■ **WHAT TO WORK ON**
Reproduce, without any change, the span of lines from the opening of the records below to the line containing "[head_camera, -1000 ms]", inclusive.

━━━━━━━━

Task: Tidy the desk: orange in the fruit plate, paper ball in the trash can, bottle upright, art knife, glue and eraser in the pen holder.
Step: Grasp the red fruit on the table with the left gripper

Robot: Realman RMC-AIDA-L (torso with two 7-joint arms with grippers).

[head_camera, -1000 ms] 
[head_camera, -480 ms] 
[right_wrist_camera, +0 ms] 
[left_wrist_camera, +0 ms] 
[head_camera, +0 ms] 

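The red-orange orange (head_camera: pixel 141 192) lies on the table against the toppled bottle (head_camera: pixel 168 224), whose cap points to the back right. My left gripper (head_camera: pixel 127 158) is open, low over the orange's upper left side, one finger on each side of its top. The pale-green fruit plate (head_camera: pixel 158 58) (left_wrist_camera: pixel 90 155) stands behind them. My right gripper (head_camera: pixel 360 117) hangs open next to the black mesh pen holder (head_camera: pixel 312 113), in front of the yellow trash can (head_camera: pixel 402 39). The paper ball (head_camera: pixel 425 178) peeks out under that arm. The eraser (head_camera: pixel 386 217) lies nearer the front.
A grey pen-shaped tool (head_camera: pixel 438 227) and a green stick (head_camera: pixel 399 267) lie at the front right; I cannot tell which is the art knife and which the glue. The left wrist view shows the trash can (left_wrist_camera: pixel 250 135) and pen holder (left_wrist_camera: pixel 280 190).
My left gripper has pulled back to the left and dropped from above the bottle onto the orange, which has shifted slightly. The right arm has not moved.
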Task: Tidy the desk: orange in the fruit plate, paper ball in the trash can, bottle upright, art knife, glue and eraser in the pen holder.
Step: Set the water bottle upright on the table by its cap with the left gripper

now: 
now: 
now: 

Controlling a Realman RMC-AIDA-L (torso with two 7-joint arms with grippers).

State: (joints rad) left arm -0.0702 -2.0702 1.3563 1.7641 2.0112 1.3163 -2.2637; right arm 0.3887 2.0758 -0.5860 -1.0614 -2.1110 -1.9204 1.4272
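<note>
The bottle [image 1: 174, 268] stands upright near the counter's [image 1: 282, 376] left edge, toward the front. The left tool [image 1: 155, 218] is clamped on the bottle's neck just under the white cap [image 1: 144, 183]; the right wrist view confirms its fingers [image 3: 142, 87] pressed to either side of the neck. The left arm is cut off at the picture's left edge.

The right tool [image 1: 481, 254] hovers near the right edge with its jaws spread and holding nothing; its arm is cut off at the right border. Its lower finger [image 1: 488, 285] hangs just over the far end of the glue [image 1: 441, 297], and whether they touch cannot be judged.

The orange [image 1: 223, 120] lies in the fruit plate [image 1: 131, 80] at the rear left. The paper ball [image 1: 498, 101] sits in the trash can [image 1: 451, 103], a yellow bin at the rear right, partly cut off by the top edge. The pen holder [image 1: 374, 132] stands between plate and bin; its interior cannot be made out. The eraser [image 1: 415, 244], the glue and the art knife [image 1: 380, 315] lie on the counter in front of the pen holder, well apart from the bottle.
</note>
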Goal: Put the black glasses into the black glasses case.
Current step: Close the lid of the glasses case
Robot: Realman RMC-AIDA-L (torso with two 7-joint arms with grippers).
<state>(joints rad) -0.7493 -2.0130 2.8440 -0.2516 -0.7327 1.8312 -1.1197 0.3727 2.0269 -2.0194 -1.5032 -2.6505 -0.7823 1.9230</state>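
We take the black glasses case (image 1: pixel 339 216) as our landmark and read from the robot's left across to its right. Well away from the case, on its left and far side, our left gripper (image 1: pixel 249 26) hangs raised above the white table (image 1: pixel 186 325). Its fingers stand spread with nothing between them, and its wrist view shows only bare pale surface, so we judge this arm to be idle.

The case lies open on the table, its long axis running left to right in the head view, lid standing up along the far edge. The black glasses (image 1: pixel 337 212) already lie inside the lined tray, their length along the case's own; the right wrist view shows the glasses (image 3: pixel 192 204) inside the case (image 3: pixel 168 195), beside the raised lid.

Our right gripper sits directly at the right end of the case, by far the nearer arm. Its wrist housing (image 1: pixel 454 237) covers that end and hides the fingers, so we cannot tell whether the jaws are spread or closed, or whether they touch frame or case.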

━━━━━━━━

■ **ANSWER SECTION**
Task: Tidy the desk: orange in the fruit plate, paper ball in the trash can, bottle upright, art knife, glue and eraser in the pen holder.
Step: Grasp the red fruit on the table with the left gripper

Robot: Realman RMC-AIDA-L (torso with two 7-joint arms with grippers).

[head_camera, -1000 ms] 

The work on this exercise has been finished.